* _DATA SUPPLIED_
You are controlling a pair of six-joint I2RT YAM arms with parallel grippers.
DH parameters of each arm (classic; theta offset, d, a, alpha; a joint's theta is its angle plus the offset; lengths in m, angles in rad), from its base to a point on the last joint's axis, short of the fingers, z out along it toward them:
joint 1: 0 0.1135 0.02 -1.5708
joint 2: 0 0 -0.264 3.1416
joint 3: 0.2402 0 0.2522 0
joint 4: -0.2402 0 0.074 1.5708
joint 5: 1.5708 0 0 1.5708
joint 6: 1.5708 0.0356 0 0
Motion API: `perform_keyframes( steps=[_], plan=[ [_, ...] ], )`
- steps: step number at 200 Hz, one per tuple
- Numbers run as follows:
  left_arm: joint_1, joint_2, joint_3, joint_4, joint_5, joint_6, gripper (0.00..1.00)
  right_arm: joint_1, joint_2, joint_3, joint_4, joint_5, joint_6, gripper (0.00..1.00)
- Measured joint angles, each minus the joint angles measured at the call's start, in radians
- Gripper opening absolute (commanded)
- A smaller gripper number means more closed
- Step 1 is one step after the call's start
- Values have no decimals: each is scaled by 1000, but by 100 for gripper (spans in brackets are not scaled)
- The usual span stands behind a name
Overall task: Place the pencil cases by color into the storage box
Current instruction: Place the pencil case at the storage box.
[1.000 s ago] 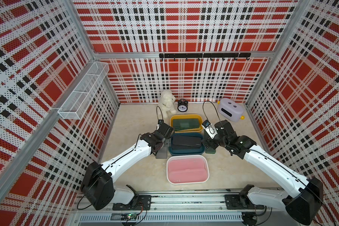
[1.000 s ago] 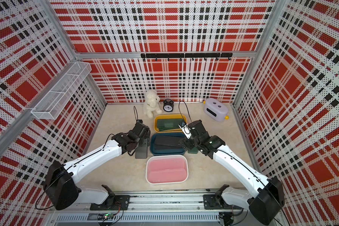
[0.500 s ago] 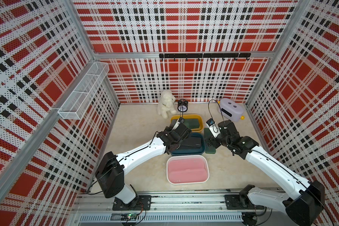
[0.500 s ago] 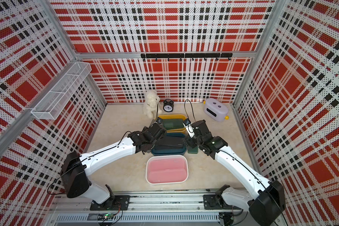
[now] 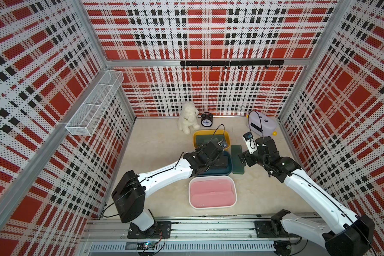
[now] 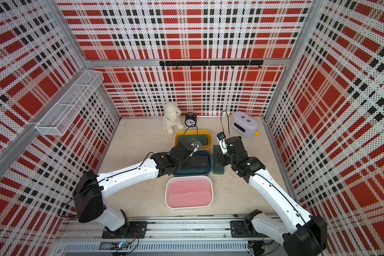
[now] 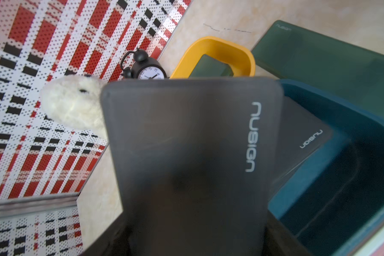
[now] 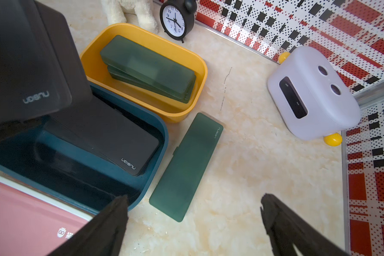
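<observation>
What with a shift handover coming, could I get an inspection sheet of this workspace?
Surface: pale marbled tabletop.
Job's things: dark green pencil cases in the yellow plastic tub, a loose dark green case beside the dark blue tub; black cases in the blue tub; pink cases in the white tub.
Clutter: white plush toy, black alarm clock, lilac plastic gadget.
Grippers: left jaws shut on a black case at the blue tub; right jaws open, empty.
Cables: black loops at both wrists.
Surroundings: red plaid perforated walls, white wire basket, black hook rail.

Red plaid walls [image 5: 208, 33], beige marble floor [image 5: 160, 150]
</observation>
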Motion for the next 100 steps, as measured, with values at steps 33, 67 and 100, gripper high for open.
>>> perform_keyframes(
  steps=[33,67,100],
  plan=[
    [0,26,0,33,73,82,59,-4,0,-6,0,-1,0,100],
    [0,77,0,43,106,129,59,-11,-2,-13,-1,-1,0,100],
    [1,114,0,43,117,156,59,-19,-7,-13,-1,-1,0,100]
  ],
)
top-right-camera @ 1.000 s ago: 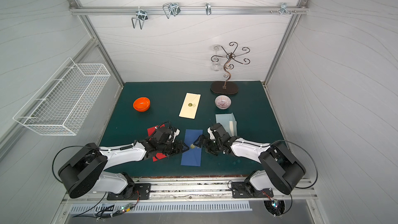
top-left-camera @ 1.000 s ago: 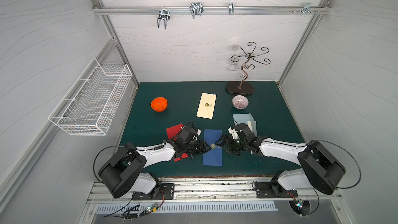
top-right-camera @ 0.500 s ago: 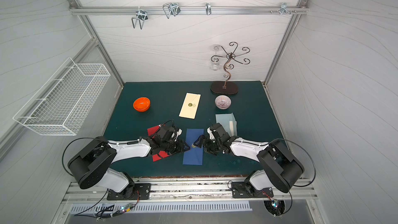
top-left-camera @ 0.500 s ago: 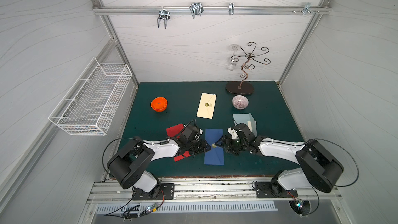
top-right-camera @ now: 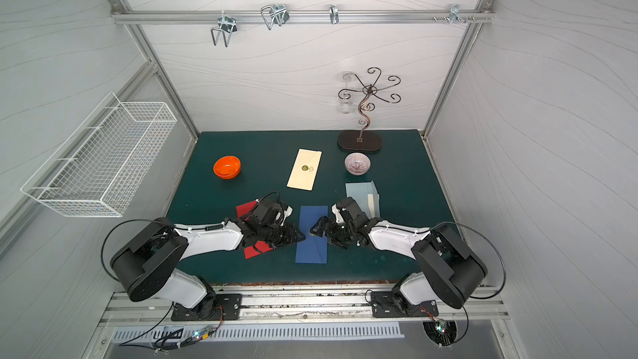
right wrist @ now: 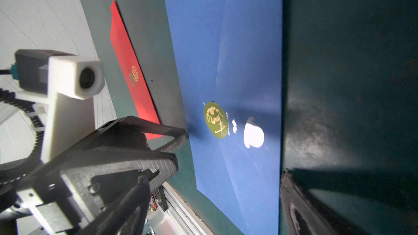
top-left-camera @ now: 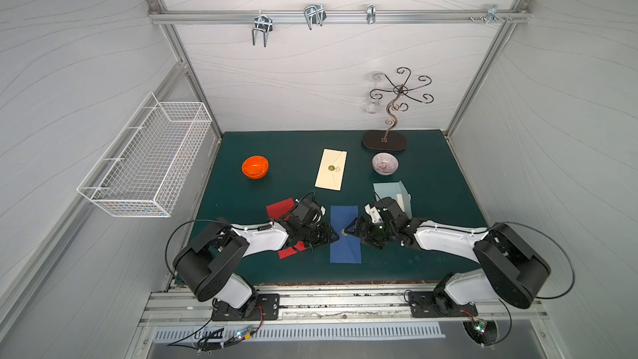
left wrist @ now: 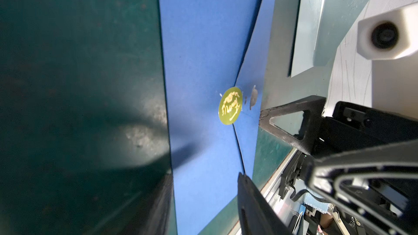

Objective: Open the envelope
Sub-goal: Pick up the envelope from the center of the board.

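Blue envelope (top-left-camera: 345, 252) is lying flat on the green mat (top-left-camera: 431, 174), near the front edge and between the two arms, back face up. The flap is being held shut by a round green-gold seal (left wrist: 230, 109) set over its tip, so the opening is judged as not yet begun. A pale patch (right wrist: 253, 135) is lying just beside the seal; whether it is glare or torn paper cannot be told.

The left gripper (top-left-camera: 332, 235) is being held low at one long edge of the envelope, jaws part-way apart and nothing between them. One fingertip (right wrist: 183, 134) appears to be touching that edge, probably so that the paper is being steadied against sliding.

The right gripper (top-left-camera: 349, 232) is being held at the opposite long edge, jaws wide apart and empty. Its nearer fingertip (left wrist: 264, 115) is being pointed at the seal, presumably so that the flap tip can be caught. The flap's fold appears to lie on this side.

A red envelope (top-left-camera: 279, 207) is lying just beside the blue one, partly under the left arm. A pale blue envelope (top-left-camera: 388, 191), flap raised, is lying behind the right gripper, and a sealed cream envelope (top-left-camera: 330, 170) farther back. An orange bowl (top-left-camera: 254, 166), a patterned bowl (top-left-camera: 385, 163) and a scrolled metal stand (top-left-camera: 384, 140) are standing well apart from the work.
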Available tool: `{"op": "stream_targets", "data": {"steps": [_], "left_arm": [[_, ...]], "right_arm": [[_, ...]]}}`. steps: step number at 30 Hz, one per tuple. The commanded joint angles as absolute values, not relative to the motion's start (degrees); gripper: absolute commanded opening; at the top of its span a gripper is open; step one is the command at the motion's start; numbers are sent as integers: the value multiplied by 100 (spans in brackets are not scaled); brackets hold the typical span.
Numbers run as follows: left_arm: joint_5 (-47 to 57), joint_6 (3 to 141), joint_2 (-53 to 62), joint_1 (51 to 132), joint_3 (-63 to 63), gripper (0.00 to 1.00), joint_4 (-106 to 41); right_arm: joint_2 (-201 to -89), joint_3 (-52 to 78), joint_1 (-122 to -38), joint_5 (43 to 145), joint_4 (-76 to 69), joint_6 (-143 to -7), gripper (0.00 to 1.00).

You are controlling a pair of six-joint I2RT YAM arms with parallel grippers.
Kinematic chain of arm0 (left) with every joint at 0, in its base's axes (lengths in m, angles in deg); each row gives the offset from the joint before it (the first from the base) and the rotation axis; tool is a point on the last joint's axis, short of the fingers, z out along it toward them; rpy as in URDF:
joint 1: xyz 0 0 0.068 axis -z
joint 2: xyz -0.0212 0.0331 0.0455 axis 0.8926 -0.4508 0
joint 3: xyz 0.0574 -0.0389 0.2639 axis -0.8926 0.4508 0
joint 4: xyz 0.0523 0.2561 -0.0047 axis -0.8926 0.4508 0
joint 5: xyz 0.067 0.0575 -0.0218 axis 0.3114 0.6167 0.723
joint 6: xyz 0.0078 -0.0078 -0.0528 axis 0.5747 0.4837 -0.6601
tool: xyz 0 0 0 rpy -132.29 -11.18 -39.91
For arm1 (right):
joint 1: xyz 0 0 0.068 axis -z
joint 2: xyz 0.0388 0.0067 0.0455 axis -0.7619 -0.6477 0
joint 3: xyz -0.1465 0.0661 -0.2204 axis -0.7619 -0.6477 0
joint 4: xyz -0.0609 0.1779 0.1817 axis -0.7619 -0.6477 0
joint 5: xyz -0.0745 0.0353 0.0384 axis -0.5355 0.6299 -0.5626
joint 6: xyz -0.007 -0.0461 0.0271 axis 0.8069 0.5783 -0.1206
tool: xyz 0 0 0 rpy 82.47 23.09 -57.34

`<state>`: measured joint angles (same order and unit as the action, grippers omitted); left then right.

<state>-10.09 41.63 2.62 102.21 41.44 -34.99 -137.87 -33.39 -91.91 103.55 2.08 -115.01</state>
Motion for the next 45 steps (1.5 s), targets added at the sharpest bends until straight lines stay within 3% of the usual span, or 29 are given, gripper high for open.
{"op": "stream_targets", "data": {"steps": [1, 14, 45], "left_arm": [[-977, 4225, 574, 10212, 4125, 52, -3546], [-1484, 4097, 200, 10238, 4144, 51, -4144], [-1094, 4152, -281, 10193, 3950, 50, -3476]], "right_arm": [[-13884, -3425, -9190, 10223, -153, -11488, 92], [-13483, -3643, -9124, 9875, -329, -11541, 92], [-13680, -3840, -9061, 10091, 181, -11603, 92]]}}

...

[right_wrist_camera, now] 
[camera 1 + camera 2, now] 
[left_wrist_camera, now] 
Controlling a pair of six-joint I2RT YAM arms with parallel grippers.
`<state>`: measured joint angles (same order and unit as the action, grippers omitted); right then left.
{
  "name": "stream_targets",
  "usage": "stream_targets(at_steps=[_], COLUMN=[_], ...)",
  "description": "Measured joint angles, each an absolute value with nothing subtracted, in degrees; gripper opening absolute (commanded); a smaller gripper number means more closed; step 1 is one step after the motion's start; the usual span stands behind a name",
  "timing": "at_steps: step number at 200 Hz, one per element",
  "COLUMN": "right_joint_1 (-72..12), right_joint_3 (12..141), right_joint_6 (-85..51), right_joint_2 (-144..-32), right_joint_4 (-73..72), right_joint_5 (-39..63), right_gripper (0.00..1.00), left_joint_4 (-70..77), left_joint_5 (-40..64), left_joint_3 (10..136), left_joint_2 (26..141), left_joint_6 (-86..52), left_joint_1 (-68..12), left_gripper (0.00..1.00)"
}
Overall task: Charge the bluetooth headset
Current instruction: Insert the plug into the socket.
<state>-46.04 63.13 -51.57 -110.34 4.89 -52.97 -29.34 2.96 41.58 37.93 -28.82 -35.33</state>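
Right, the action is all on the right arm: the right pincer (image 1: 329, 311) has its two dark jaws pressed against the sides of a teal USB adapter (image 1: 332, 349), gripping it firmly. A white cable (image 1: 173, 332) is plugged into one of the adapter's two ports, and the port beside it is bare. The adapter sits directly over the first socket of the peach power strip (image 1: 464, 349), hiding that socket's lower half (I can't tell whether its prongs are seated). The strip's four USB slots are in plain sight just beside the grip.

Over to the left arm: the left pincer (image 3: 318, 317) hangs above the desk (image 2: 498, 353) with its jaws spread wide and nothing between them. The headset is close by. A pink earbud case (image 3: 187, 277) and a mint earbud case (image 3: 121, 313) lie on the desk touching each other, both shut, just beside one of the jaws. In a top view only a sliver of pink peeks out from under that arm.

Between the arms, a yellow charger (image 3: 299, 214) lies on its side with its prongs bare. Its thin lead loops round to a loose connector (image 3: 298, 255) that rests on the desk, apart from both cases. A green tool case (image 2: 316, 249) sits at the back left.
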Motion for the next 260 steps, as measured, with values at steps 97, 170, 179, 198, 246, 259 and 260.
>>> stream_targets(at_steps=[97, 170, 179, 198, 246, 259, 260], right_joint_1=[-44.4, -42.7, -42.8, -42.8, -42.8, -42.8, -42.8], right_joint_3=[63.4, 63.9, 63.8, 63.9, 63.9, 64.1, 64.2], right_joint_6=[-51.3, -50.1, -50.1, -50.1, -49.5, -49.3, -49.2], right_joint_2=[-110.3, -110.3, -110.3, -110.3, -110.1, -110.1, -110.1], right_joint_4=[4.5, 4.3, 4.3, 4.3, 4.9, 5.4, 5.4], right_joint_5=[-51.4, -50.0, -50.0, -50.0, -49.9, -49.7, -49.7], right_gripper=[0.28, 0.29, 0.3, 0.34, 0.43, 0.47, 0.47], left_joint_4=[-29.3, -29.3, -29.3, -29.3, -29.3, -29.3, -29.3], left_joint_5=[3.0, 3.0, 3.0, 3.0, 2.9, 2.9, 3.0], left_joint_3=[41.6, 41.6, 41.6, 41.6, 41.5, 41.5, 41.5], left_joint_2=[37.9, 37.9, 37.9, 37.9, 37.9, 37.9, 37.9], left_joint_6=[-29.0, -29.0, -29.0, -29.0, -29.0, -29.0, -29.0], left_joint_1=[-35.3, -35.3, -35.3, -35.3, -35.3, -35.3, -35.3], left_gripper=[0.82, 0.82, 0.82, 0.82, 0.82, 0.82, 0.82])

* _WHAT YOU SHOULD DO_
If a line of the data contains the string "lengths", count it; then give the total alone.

* _EXERCISE SOLUTION_
2